Lines with the word "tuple" are the ones wanted. Copy each of them from the entries below.

##### DATA FOR REVIEW #####

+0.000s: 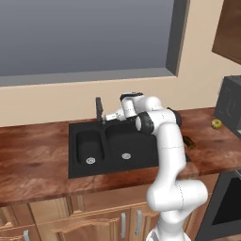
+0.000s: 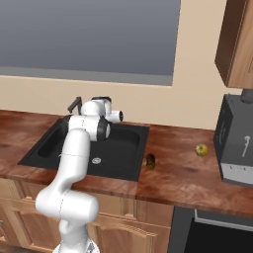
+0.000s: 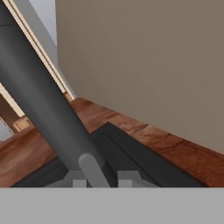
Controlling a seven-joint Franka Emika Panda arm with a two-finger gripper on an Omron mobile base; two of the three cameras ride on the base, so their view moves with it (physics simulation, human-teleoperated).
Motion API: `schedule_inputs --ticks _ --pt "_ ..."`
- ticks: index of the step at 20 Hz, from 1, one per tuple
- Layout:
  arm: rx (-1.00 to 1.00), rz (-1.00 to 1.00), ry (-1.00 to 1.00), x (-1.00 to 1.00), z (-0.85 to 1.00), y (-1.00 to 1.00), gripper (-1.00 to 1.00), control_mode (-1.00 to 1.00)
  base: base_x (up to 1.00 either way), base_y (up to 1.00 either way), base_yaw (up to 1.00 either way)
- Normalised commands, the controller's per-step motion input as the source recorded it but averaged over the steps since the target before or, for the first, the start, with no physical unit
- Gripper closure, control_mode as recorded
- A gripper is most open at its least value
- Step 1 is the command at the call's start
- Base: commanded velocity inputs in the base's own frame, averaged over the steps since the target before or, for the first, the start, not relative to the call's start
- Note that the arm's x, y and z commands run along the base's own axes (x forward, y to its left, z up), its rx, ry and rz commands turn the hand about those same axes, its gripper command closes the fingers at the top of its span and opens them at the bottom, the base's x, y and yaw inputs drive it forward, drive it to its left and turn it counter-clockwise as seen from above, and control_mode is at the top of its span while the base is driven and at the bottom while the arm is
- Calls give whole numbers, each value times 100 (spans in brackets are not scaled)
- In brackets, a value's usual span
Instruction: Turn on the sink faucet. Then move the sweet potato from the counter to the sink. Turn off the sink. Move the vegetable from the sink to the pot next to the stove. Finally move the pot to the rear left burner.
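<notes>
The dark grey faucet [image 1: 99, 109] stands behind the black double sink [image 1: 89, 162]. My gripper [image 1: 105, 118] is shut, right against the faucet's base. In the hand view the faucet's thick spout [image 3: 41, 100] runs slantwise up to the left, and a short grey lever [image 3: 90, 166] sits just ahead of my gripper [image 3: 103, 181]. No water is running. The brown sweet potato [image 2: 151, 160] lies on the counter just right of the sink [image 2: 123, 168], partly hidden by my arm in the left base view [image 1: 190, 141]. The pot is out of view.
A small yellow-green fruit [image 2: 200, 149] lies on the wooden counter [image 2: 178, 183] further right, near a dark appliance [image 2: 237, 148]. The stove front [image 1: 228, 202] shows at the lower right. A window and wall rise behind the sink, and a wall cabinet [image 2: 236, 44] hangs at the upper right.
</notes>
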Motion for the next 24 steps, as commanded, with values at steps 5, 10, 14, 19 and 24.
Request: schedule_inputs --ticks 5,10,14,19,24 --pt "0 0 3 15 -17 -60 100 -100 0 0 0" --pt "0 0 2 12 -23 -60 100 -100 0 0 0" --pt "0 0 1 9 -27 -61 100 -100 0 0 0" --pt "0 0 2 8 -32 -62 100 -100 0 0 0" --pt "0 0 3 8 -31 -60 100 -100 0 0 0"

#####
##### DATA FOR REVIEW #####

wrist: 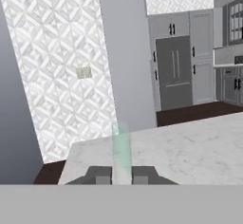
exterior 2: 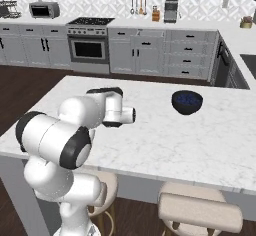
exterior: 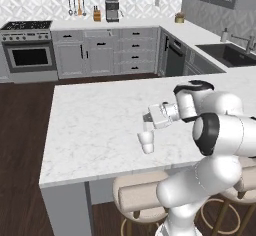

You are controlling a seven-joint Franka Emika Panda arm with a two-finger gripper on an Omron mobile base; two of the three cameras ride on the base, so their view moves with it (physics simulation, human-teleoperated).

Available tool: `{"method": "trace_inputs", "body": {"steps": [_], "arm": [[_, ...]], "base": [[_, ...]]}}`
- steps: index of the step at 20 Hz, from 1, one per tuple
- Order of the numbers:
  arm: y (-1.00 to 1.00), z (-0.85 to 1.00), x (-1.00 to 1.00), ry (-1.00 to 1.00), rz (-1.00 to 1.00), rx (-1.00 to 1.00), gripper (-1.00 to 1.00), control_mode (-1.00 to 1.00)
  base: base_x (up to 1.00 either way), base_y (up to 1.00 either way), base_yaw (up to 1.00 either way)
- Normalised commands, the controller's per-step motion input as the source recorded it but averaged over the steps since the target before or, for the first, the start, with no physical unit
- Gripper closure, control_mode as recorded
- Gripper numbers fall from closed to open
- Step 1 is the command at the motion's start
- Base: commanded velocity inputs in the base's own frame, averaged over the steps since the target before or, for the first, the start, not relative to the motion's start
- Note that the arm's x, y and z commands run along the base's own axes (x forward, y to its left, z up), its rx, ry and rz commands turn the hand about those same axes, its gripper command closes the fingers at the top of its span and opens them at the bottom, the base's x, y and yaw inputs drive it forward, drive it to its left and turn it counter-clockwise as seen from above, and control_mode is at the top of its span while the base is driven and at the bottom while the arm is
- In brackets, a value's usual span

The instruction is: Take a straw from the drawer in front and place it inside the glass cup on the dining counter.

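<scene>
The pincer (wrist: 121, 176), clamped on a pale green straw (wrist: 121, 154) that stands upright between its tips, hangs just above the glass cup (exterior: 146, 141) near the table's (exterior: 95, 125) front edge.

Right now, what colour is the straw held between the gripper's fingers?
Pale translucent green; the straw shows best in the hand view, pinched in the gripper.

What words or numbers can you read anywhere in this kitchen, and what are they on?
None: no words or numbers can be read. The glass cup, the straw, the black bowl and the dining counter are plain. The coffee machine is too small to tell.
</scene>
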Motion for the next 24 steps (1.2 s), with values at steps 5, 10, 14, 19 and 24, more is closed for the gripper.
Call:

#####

### RESULT
- ticks: index of the step at 20 Hz, from 1, one per tuple
- steps: index of the step at 20 Hz, from 1, one per tuple

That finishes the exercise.